Required work → In the listing below, a line holding "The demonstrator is" and a line holding "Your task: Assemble" mark the range. Retype both exactly, with all lines between them.

Data block →
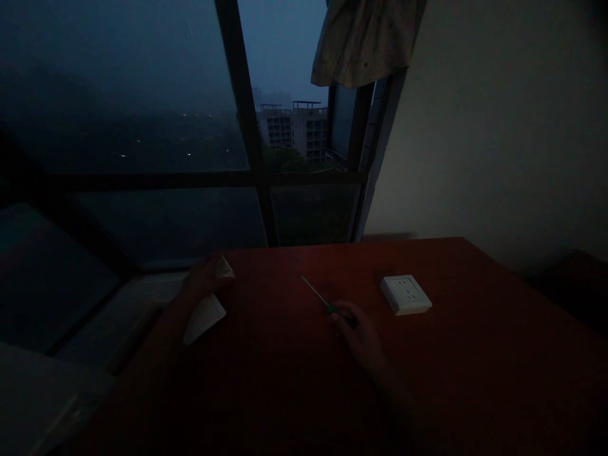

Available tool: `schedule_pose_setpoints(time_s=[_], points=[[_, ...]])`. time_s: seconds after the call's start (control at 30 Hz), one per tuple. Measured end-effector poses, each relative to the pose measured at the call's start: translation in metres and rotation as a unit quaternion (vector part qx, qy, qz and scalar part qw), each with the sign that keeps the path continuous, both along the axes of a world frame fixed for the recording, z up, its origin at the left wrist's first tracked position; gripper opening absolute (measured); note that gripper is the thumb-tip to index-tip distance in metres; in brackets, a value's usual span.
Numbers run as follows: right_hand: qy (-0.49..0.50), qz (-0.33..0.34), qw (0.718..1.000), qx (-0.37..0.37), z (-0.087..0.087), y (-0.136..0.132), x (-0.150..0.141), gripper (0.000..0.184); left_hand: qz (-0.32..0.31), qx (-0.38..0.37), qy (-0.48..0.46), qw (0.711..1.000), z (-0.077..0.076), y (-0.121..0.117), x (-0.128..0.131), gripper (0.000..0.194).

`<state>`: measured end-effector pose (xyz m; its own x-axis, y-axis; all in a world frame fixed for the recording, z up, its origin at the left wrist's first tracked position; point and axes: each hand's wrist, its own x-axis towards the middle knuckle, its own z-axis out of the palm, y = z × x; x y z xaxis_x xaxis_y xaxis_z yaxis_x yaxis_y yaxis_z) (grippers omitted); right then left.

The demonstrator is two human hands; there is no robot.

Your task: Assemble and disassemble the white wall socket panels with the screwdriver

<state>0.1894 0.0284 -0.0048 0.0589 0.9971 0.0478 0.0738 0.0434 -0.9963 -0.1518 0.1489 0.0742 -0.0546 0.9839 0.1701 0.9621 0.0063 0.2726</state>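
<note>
The room is very dark. My right hand [357, 329] is closed round the green handle of a screwdriver [317, 294] whose thin shaft points away to the upper left over the red-brown table [475, 380]. A white wall socket plate [405, 294] lies flat on the table just right of that hand. At the table's left edge my left hand [205, 278] is closed on a white piece [205, 316], perhaps paper or a plate; I cannot make out what it is.
Behind the table stands a large window [142, 126] with dark frames, with a building outside in dusk light. A cloth [365, 38] hangs at the top by the white wall [498, 126]. A pale ledge [142, 297] runs left of the table.
</note>
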Motion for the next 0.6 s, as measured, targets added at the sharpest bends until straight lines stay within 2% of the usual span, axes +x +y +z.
schedule_pose_setpoints(time_s=[0.13, 0.27, 0.47, 0.6], points=[[0.012, 0.001, 1.000, -0.010, 0.004, 0.001, 0.001, 0.041, -0.056, 0.006, 0.009, 0.998, 0.003, 0.002, 0.021, 0.051], [0.056, -0.006, 0.998, -0.030, 0.004, 0.002, 0.006, 0.041, -0.148, 0.026, -0.007, 0.989, -0.005, -0.009, 0.068, 0.060], [0.104, -0.051, 0.993, -0.039, 0.012, 0.001, 0.013, 0.039, -0.283, 0.024, -0.055, 0.957, -0.024, -0.062, 0.149, 0.079], [0.125, -0.084, 0.988, -0.028, 0.013, -0.004, 0.019, 0.039, -0.303, -0.008, -0.081, 0.950, -0.030, -0.097, 0.185, 0.084]])
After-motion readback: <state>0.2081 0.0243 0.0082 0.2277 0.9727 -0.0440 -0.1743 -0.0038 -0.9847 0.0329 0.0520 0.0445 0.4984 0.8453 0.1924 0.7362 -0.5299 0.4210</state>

Solved exercise →
The demonstrator is two human hands; there is no robot.

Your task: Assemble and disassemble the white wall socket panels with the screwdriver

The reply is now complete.